Is small data the new big data?

Research shows that 40% of consumers will be tricking behaviour tracking metrics to intentionally devalue the personal data collected about them by 2024. This may be the downfall of big data. Enter the new golden age of qualitative data.

There’s a kind of sweet irony to the state of data harvesting. 

As it becomes more sophisticated, consumers become more cagey. As more channels emerge to harvest data, people find more ways to resist it. 

Today, consumers are hyperaware of the amount of data companies are taking from them on a daily if not hourly basis. They know that if the service is free, they’re the product.

Qualitative data is the antithesis to big or quantitative data. The key difference is that it can only be obtained with a person’s awareness. 

Qualitative data is characterised by conversation: interviews, focus groups, and reviews. In other words, words not numbers. There are no binary yeses or nos; questions are designed to be answered in sentences. It’s based on experiences and ethnography. Qualitative data is anecdotal, thoughtful, and emotional. 

Pro: it can unlock complex perspectives and ideas that could never be revealed by binary responses. Con: historically, it’s been time consuming and expensive to collect, and time consuming and complicated to analyse. You can’t put conversational transcripts into a spreadsheet. You need to know what’s waffle and what’s valuable insight. 

Thick vs. thin data

Champions of story-collecting, meaning-driven, qualitative data gathering, anthropologists David Geertz and Gilbert Ryle started it all in the mid-century with the term ‘thick description’. It was a way of studying people and their cultures by listening to their stories rather than processing their demographic data. 

They believed thick descriptions (or thick data) help to reconnect us with the truth and meaning behind our findings. 

Geertz referred to quantitative data, on the other hand, as “radically thinned descriptions”. He felt the problems with ‘thin’ data were the loss of context and the void of emotion. 

In startup land, everything is small. Small customer bases, small sample sizes, and a very small communicative distance between cofounders and customers. Many founders literally speak directly to early uptakers of their service, whether at product launches and events or across social media. Processes are agile, and pivoting according to feedback is easy. 

But as companies grow, so do their data sets. 

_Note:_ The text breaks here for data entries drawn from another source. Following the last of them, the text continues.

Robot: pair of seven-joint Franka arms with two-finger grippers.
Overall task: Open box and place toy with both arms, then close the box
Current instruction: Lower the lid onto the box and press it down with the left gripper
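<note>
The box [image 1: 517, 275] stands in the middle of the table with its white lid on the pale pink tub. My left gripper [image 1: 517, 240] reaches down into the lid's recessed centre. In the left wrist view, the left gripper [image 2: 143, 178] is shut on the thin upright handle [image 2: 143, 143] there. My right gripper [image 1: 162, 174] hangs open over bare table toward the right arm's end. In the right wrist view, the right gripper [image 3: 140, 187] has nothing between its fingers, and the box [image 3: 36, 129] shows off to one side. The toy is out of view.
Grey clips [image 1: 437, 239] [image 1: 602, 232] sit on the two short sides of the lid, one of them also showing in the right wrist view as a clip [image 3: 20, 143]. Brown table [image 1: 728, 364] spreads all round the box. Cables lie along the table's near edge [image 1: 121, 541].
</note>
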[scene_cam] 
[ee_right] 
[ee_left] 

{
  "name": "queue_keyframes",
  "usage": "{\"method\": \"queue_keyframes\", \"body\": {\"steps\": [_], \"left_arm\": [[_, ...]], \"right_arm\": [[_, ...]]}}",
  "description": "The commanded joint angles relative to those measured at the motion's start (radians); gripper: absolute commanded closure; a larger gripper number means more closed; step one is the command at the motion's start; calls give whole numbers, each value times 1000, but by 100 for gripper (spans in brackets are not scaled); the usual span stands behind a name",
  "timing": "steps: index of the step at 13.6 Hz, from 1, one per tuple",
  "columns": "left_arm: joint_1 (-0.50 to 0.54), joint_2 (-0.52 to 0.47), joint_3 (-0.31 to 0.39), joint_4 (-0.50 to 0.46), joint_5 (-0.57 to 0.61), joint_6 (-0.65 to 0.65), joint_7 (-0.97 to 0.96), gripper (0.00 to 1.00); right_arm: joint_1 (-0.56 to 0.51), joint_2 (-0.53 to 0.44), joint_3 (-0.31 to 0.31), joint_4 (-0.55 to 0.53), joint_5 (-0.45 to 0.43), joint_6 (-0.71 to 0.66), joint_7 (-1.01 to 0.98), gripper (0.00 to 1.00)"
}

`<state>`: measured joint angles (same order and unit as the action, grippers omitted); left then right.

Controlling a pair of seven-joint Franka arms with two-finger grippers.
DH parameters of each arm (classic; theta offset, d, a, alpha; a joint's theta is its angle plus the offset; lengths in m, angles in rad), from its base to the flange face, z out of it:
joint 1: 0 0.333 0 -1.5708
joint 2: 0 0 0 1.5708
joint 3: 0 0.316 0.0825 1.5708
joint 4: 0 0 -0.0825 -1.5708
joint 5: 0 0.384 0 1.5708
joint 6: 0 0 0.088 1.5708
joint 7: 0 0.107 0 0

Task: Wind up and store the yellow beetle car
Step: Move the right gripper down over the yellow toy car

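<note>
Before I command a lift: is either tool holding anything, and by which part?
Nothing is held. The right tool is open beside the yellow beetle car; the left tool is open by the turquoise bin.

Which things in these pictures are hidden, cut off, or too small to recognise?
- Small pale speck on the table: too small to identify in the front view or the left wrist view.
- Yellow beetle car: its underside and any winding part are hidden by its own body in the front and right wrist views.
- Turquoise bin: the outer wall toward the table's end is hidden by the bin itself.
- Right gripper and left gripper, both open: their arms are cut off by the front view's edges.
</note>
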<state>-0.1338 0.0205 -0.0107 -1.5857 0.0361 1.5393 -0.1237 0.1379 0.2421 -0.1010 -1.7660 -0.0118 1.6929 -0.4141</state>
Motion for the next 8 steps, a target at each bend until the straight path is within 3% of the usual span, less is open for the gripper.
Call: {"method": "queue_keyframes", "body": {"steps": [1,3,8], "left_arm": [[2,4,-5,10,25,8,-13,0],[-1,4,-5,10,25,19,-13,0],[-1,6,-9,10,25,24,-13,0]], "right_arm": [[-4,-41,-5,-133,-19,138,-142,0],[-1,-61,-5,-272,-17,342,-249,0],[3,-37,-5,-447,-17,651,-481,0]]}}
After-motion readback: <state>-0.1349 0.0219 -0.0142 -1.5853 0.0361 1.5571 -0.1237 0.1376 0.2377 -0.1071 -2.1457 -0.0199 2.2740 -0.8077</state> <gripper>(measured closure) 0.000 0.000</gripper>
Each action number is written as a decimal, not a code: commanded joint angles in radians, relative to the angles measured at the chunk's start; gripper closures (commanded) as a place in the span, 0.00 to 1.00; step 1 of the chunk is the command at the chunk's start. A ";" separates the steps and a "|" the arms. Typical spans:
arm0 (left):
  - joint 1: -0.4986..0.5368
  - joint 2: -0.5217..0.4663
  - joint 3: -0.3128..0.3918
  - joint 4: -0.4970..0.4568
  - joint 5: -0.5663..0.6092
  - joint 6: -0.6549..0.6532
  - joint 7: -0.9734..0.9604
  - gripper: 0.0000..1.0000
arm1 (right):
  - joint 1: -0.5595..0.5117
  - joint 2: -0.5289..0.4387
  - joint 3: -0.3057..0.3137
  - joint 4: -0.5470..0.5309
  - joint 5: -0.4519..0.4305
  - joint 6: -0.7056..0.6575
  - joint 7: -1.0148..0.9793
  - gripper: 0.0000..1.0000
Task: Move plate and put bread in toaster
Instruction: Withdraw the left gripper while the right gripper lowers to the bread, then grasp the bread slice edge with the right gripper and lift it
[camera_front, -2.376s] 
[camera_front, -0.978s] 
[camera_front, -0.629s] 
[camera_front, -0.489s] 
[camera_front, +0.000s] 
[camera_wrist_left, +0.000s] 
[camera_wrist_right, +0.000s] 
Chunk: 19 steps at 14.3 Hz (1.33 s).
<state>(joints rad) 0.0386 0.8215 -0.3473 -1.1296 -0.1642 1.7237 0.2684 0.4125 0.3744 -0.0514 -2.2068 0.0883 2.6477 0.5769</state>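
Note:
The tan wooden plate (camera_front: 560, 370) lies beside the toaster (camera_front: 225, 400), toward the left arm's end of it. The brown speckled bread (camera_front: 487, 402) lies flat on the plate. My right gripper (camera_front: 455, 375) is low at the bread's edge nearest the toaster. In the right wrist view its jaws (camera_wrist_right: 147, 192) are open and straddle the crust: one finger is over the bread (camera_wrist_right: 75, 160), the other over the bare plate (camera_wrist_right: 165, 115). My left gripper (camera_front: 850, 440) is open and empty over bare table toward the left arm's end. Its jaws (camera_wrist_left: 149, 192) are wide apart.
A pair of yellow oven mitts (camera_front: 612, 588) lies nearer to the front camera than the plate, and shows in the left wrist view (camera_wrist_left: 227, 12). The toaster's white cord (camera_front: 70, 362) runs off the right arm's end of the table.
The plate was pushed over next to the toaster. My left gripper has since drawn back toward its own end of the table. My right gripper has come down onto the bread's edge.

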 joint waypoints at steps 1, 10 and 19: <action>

An excessive reliance on quantitative and big data can lead us into the trap of “data fundamentalism”. Huge conglomerates crunching huge numbers will at some point find themselves a long way from human reality. 

The truth is that people are simply too complex to be reduced to numbers on a chart. 

Correlation does not always indicate causation, and massive data sets do not always show us objective truth. 

Does sample size matter?

The nature of qualitative data dictates that large sample sets are not viable. 

No company (or anthropologist) in the world has time to interview and cross analyse hundreds of thousands of consumer opinions in the same way that a computer can process their quantitative data.

But does that really matter? 

Is it possible that the complex opinions of a hundred customers is more valuable than the impersonal, numerical data points of thousands? 

This is what the term thick data seeks to imply.

Geertz wrote:

It is not against a body of uninterrupted data, radically thinned descriptions, that we must measure the cogency of our explications, but against the power of the scientific imagination to bring us into touch with the lives of strangers.

Getting in touch with the lives of strangers is exactly the mission of branding and marketing

A set of data points might tell us our target audience’s budget, location, and purchasing frequency. But it can never transport us to the heart of their pain points. It can’t reveal the social context of our customers’ desires. 

LEGO is a famous example of this. In 2004, daily losses of a million dollars were calling for radical action. One theory circulating at the Danish HQ was that modern kids wanted instant gratification. They didn’t have the patience to build something before they could play with it. 

A common mistake business leaders make about qualitative data is that it can’t be plotted. And it’s true that it may be harder to distil and to spot patterns within. But LEGO identified a golden goose of an idea among hours and hours of videotaped interviews with real children playing LEGO in their homes. 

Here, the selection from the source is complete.